Il se dit : « Y a des imites à se faire mourir d’une manière aussi écœurante. J’ai autant aquète de prendre une autre espèce de poison ».

Il ouvrit le tiroir de son secrétaire et en retira une petite clé avec laquelle il ouvrit une armoire à placard placée dans la muraille.

En arrière d’un paquet de linge sale il trouva une bouteille de trois demiards aux trois quarts remplie d’un liquide à couleur d’ambre.

Il déposa la bouteille sur la table. Il versa une roquille du liquide dans un verre crasseux et le contempla pendant quelques instants. « Ça, s’écria-t-il, ça c’est de la poéson qui tue son homme coq ».

La bouteille fatale portait une étiquette avec l’inscription suivante : « Old Rye Whisky from Charles Meunier, grocer ».

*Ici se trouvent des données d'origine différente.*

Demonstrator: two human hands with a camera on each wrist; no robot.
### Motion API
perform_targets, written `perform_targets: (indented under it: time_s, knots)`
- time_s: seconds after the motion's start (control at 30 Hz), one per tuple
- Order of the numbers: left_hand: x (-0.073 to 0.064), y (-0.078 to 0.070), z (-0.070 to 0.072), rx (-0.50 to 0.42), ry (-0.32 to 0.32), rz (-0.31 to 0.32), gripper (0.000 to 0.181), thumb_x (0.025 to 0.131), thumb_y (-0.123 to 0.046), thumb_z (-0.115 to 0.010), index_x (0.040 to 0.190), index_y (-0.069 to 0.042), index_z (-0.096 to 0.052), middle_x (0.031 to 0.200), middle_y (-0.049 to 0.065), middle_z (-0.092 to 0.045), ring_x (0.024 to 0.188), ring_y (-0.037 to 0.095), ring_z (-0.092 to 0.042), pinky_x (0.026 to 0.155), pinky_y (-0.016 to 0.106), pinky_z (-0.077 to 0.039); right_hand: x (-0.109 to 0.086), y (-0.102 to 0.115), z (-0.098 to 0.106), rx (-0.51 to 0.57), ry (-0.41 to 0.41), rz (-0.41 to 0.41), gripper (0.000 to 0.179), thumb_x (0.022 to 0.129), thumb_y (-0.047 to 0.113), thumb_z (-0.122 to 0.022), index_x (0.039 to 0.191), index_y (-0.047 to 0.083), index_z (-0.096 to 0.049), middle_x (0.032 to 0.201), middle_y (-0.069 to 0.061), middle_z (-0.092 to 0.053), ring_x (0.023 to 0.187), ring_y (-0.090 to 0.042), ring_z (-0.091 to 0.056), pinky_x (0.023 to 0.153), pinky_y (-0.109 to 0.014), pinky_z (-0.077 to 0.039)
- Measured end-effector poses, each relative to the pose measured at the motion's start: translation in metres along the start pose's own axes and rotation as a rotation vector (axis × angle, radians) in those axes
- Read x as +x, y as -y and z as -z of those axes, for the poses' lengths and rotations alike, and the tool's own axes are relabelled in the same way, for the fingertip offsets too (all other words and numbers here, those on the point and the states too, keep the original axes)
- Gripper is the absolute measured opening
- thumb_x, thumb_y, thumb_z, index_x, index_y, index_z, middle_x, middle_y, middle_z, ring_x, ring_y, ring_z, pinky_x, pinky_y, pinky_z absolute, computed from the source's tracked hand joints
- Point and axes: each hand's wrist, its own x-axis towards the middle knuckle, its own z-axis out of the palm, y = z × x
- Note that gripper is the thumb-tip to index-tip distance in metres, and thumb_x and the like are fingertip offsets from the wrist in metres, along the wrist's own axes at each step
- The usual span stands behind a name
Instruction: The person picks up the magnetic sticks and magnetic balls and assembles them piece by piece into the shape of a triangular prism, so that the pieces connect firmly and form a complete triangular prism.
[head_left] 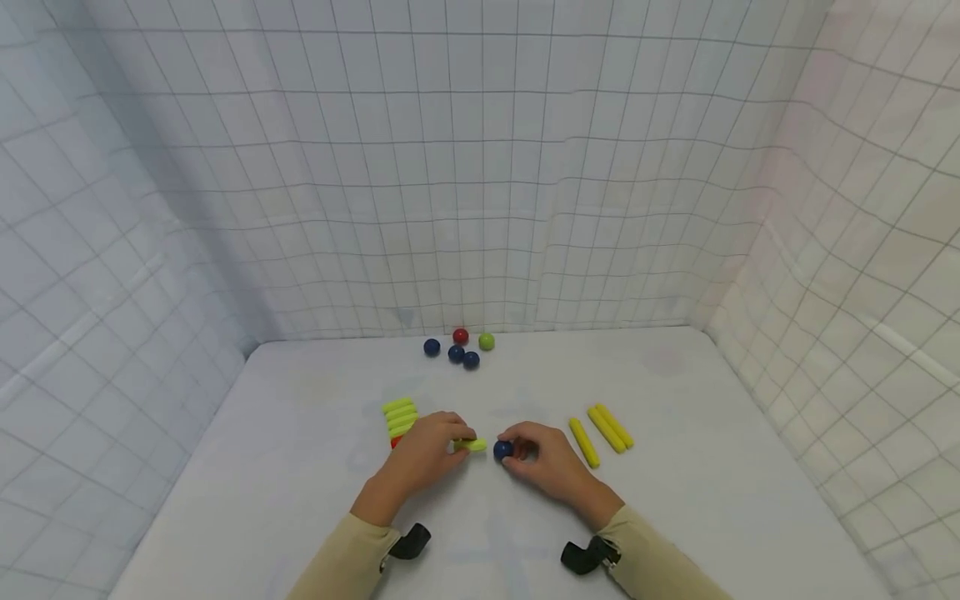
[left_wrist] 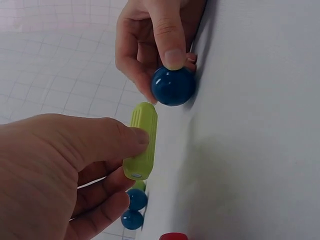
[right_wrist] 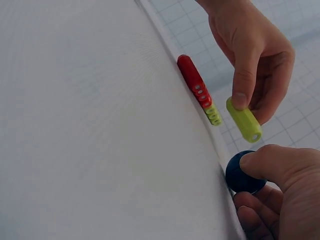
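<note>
Lime-green stick (left_wrist: 141, 150): held above the white table (head_left: 315, 417), one end pointing at the dark blue ball (head_left: 503, 451) and just beside it, not touching.
Left hand (head_left: 423, 454): pinches the lime-green stick, thumb on one side and fingers on the other.
Right hand (head_left: 551, 462): pinches the dark blue ball between thumb and fingers, low at the table surface; palm faces the left hand.
Row beside the left hand: lime-green sticks (head_left: 400, 407) laid side by side, with red sticks (right_wrist: 191, 72) continuing the row at the near end; in the head view the left hand partly covers it.
Yellow sticks, right of the right hand: a pair (head_left: 611, 428) side by side, and a single yellow stick (head_left: 584, 442) slightly apart, closer to the hand.
Far edge of table: three blue balls (head_left: 457, 354), two close together and one to their left; behind and beside them, a red ball (head_left: 461, 337) and a green ball (head_left: 487, 342).
Wrists: beige sleeves (head_left: 337, 558) with black devices (head_left: 410, 542).
Backdrop: white grid-patterned cloth (head_left: 480, 167).
</note>
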Motion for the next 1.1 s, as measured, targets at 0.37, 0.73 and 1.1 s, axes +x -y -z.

Cléophas prit le verre à moitié plein et sans trembler le porta à ses lèvres.

L’effet du toxique fut très lent.

Cléophas prit une dose additionnelle.

La mort ne vint pas encore.

Il se versa une troisième rasade.

La tête commença à lui tourner.

Il lui semblait que les meubles de sa chambrette dansaient une sarabande fantastique. Un nuage lui voila les yeux et il tomba dans une douce somnolence.

Il avait dormi pendant environ une heure lorsqu’il entendit frapper à sa porte.

Basilisse, la vieille servante de la maison, lui donna deux lettres qu’elle venait de recevoir du facteur.

L’une des missives portait le timbre de Montréal et l’autre celui de Québec.


Basilisse, la vieille servante, lui donna deux lettres.